Work order -> For each line of the data below that holds "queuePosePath", copy the line.

START Stored data

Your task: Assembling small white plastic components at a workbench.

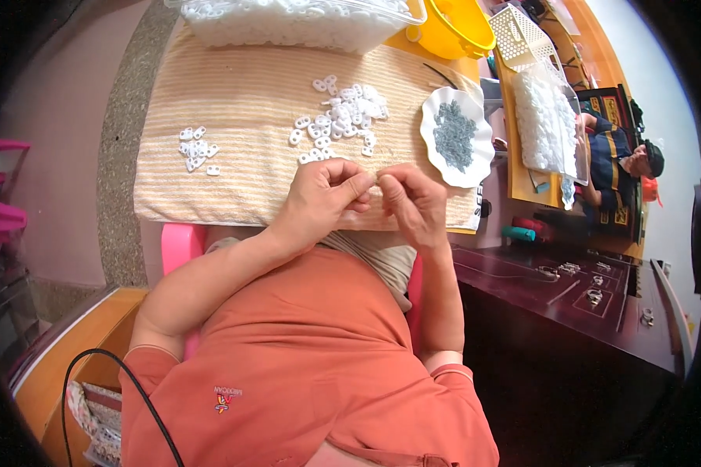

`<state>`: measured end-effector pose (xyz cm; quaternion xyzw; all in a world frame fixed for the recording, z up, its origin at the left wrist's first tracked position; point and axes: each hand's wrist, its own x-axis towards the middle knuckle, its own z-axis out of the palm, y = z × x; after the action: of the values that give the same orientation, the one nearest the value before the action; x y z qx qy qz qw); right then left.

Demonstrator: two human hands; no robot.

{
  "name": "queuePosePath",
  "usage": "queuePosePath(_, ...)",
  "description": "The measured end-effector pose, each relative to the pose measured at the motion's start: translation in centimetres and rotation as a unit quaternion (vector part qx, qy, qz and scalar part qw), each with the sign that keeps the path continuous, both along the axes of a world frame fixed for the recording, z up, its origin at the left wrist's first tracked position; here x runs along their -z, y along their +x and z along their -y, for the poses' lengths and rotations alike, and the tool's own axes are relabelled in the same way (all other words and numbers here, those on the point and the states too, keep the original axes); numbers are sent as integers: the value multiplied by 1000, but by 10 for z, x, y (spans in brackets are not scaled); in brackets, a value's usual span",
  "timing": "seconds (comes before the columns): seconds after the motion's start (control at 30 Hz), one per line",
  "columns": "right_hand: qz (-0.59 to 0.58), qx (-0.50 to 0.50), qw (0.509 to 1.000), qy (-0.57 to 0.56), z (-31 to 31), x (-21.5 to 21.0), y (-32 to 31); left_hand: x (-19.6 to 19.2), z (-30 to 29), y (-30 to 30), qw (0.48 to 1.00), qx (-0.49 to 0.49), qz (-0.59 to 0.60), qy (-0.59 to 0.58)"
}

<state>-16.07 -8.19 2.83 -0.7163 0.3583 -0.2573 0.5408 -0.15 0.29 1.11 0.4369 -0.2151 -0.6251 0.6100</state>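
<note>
My left hand (319, 198) and my right hand (417, 204) meet over the near edge of a striped beige towel (234, 86). On each, thumb and forefinger are pinched together, and the fingertips almost touch. Whatever sits between them is too small and covered to make out. Just beyond my left hand spreads a loose pile of small white plastic pieces with holes (343, 117). A smaller group of white pieces (197, 152) lies farther left. Beside my right hand, a white wavy-rimmed dish (484, 156) holds many small grey pieces (454, 136).
A clear tub (415, 14) of white pieces stands at the far edge, with a yellow basin (461, 33) beside it. To the right, another person (611, 152) sits by a clear container of white items (544, 124). A dark red panel (537, 288) lies at lower right.
</note>
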Motion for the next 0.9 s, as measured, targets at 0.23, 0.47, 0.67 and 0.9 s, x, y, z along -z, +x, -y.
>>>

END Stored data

Task output ->
  "name": "queuePosePath",
  "usage": "queuePosePath(_, ...)",

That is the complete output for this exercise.